REQUIREMENT — Find how many lines in the data below include the word "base", then write only that number.

INFORMATION GIVEN —
□ □ □ □
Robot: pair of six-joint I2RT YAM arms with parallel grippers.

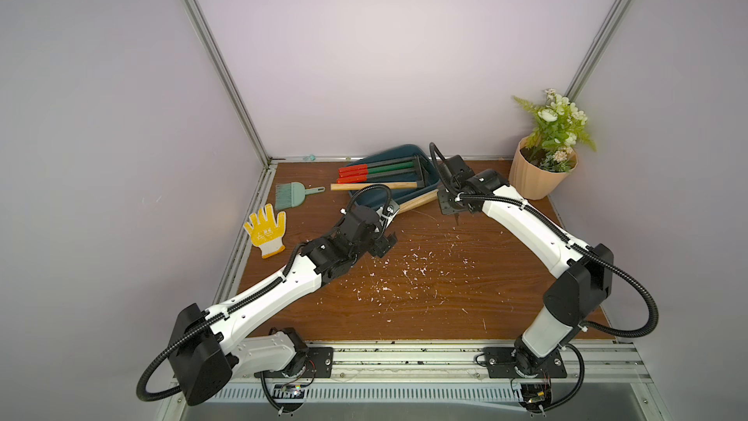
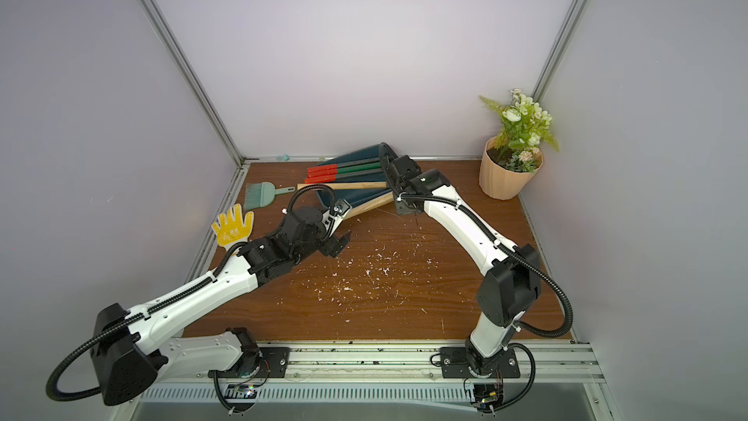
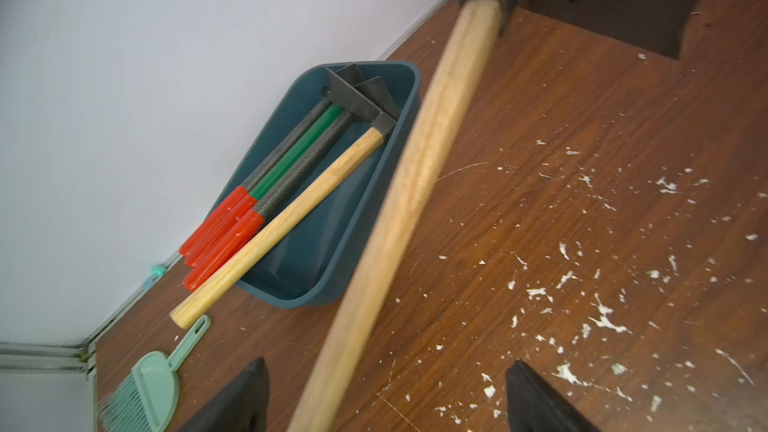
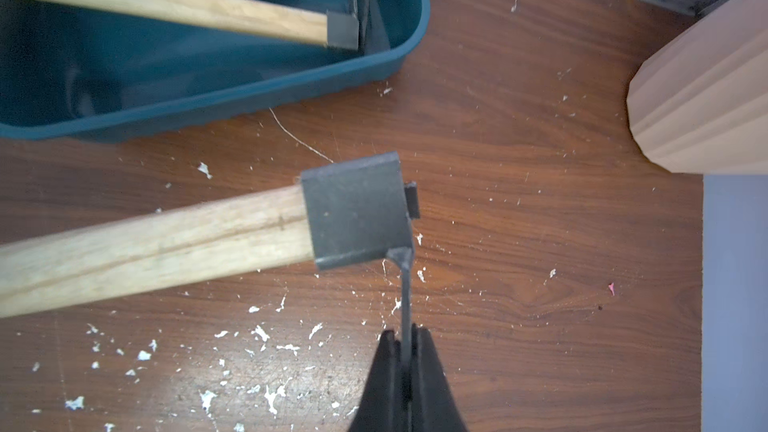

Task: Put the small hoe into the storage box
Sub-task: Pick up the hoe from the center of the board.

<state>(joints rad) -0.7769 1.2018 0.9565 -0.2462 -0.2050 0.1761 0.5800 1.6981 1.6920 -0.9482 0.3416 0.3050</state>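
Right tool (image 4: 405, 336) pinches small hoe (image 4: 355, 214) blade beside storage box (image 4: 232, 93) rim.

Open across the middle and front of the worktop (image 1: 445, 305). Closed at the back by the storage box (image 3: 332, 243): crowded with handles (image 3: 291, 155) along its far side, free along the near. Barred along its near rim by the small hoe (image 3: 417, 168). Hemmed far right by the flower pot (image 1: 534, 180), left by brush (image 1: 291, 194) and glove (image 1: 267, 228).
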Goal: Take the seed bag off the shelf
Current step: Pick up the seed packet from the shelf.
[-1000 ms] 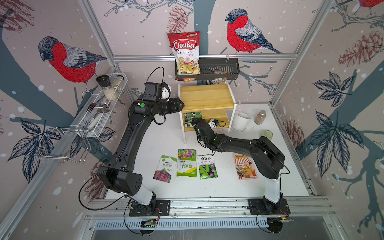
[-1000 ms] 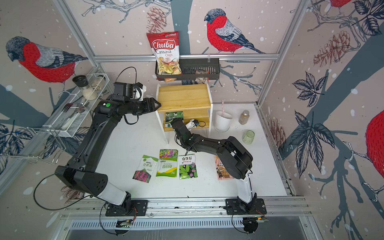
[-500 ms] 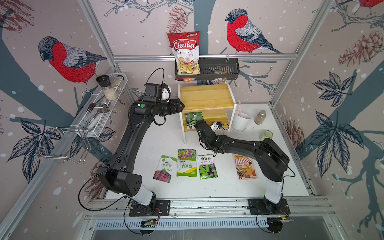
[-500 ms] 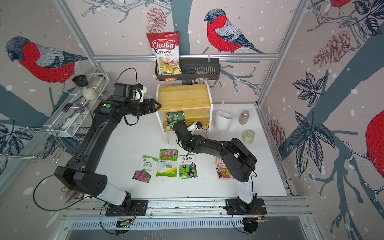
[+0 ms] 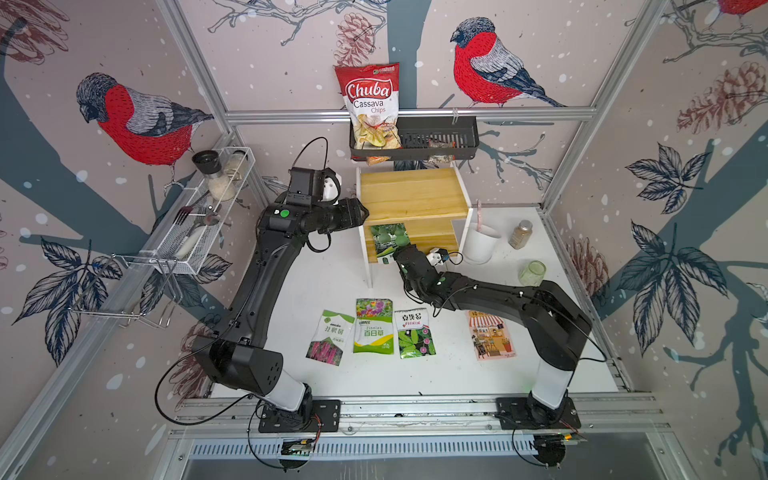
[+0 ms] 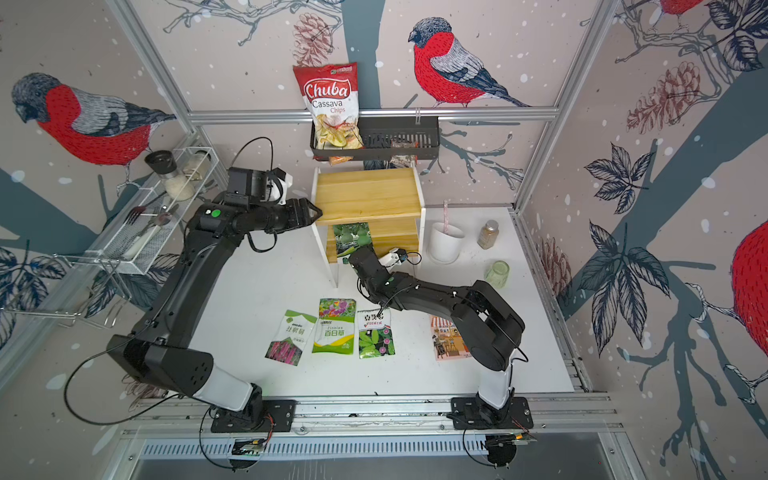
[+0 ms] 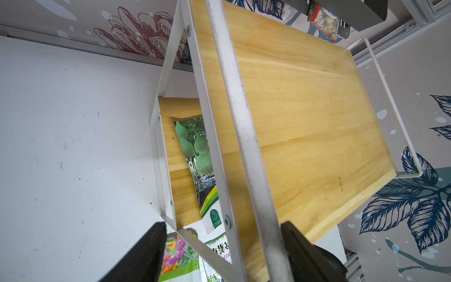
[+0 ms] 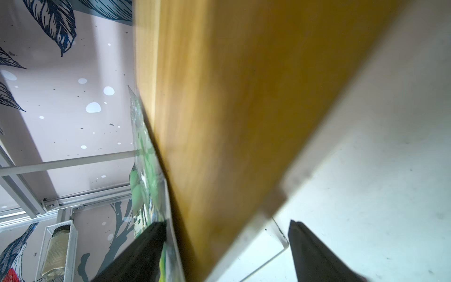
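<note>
Right wrist: jaws straddle shelf (image 8: 231, 122) board (seed bag (image 8: 144, 175) too).

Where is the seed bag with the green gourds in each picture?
Top views: seed bag on the lower board of the shelf, under the top board.
Left wrist: seen between the white legs.
Right wrist: thin edge against the board.
Shared landmark: the shelf's yellow wood.
</note>
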You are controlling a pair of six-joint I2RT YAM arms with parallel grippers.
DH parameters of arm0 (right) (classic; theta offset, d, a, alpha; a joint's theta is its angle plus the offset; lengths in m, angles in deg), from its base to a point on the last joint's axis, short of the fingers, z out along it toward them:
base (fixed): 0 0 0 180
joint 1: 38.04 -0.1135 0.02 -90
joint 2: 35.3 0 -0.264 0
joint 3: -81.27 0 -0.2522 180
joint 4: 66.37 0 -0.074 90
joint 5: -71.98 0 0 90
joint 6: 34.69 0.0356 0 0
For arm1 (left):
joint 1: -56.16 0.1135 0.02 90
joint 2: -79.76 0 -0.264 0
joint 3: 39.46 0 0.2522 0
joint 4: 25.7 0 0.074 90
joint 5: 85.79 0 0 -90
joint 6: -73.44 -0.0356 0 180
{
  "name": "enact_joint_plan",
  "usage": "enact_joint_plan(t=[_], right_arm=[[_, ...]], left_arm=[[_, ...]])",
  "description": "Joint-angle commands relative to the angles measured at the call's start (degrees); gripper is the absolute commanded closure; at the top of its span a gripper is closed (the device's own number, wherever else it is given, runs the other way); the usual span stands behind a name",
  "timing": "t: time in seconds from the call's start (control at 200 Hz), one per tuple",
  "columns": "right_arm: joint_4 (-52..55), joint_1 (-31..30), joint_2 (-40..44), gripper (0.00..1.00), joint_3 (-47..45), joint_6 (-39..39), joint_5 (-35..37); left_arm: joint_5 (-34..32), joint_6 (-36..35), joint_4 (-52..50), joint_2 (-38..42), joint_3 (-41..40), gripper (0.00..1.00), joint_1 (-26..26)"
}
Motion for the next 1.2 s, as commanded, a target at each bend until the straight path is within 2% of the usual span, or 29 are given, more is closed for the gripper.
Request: enact_joint_plan(t=[0.0,0.14,0.37,0.5,0.705,0.905,1.081,1.196], right_arm=[[7.1,-0.5,1.4,0.16,-1.5,0.3,-1.3],[4.7,-0.8,3.2,0.13,-2.8,-1.2,-0.6],[-2.5,-0.8,2.8,0.05,-2.1,-5.1,-1.3],[-6.1,-0.8,1.1,0.05,-1.2,-6.0,-2.4],[-5.6,-0.7,0.2,0.14,0.7,-5.3,-4.3],[-6.5,-0.7,2.6,0.24,-2.5,-2.9,-6.3],[-10.5,-0.3,5.0,0.26,-6.5,-3.0,-10.6],[-16.3,0.6,6.3,0.26,-9.7,-6.0,-15.5]], left_arm=[[-0.7,-0.4,0.9,0.5,-0.4,0.24,0.0],[-0.8,-0.4,1.1,0.7,-0.5,0.24,0.1],[-0.8,-0.4,1.0,0.8,-0.5,0.24,0.0],[-1.0,-0.4,0.8,0.9,-0.5,0.24,0.1],[-1.2,-0.7,0.7,1.3,-1.1,0.24,0.0],[-1.2,-0.7,0.9,1.7,-2.0,0.24,0.0],[-0.9,-0.7,1.1,1.7,-2.3,0.24,0.0],[-1.0,-0.7,1.1,1.7,-2.2,0.24,0.1]])
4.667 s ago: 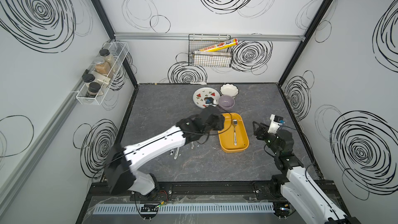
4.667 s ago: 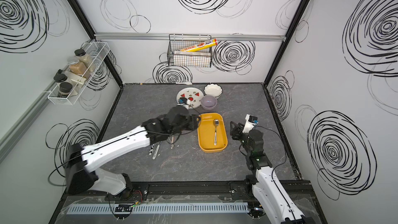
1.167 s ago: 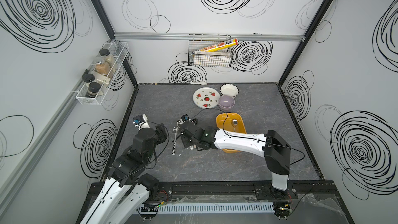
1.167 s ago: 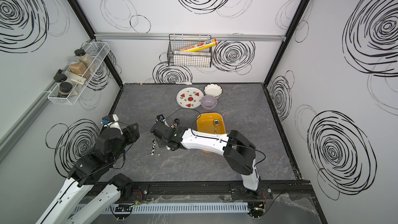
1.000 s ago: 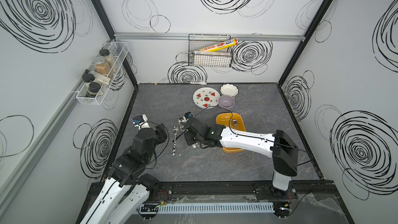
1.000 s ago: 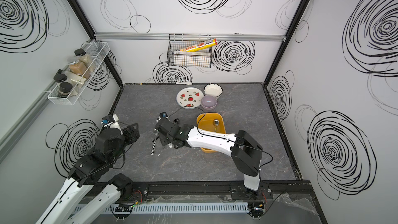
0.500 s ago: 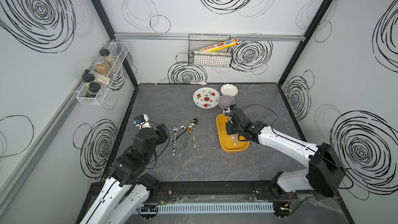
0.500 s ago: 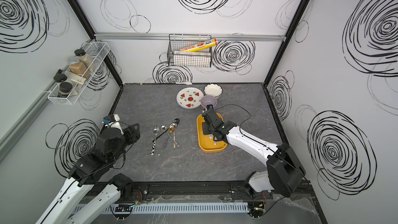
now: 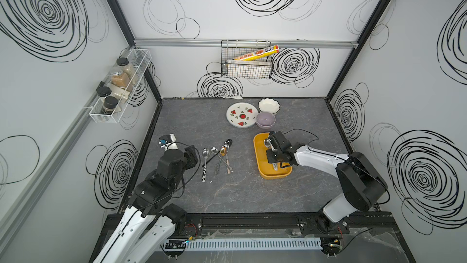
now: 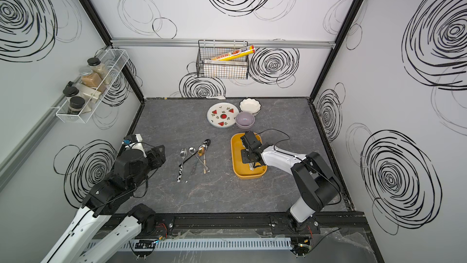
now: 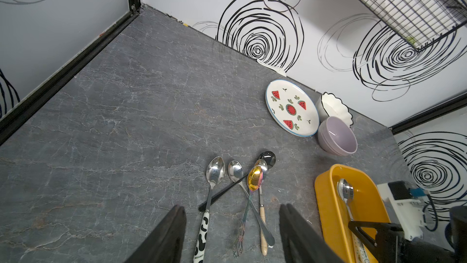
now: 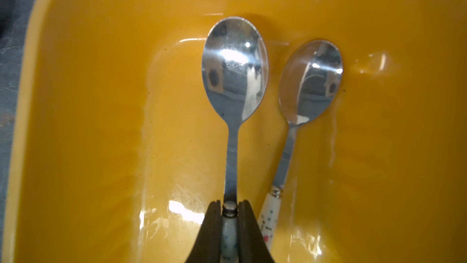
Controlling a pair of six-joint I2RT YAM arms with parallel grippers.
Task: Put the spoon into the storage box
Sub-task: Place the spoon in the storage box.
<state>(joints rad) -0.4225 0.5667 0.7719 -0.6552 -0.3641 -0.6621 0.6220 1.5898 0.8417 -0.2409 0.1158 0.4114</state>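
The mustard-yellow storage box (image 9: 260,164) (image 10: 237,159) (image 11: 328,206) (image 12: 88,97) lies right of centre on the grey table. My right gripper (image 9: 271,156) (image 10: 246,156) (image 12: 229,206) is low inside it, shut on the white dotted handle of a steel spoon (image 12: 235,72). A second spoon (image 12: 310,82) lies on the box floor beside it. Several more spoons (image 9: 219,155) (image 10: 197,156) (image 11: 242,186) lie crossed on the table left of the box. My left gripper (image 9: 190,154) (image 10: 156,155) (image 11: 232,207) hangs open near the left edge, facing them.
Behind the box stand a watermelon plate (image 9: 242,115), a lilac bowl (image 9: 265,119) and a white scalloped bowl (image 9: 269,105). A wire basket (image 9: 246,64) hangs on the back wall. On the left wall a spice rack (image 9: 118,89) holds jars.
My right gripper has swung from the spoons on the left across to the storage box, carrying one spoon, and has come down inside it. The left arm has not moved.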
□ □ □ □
TASK RESULT — 2